• Directions for this task
Look through the material below for "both". Copy every line that contains it.

• Collected material
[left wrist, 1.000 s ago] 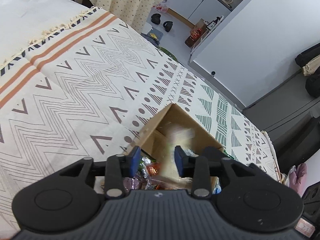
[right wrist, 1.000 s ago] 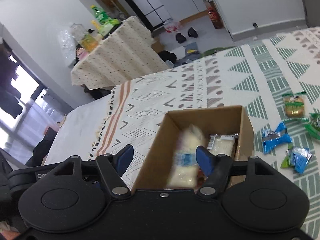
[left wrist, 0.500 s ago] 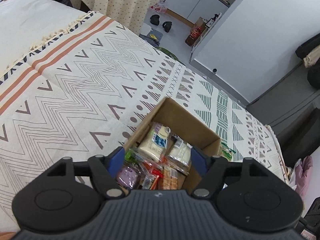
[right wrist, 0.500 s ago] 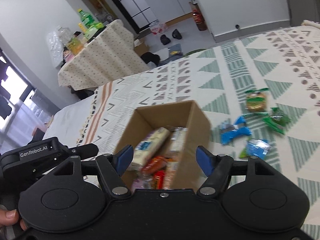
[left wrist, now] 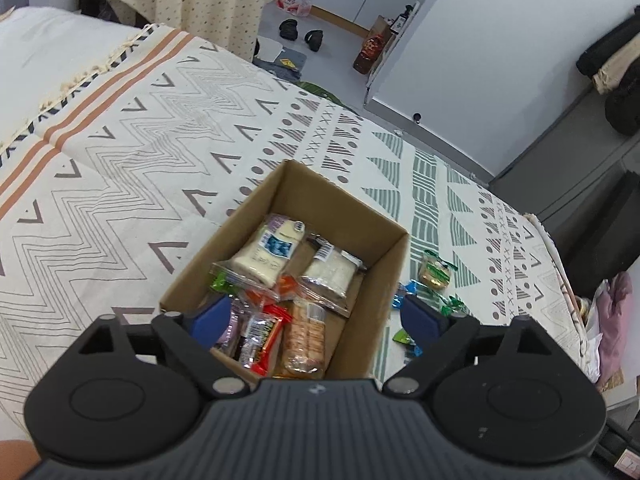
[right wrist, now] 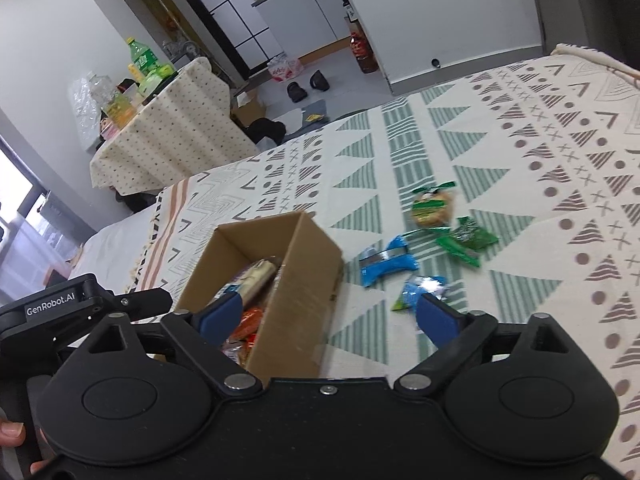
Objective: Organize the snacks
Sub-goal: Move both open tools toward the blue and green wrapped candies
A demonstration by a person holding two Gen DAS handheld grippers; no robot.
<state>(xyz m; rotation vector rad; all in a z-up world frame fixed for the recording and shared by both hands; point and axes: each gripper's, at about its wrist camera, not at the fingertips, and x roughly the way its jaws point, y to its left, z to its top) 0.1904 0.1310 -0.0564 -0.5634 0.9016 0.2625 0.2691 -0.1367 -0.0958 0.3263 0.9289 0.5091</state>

• Exercise answer
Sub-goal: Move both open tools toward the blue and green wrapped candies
<state>(xyz m; rotation vector rad; all in a z-up world frame fixed for the recording and shared by both hands; point and axes: each gripper's, at about its wrist camera, not at the fingertips, and x roughly the way its jaws point, y to its left, z to its top) 0.1904 0.1310 -0.0564 -0.5634 0.9016 0.2625 0.2691 -0.1367 -0.0958 0.3263 0.9289 0.5091</state>

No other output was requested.